## How to complete this task
Output exactly the span of lines beginning with the one that holds "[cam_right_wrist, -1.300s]" and ending with the last line of the data below.

Source records
____________
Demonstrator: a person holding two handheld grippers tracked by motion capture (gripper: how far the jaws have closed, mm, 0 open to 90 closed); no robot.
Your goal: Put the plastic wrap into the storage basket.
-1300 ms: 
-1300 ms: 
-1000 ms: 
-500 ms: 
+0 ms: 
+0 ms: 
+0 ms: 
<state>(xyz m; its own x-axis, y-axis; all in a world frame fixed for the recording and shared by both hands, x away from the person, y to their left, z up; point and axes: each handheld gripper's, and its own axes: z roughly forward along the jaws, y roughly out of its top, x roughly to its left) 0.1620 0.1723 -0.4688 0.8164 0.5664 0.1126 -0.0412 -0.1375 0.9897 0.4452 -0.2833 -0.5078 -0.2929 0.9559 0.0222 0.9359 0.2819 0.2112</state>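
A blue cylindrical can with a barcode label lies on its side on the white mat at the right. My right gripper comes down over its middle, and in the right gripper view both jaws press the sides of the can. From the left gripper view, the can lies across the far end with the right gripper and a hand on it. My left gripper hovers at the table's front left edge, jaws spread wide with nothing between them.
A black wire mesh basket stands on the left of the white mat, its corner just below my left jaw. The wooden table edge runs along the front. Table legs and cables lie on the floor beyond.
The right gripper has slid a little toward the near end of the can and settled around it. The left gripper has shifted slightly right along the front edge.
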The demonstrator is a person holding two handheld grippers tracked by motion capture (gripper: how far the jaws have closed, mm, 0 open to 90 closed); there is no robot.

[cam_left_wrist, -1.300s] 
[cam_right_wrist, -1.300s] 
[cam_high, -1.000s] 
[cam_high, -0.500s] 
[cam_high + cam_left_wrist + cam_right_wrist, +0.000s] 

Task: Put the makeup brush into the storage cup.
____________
## Reply to the task
[cam_right_wrist, -1.300s] 
[cam_high, -1.000s] 
[cam_high, -0.500s] 
[cam_high + cam_left_wrist + cam_right_wrist, +0.000s] 

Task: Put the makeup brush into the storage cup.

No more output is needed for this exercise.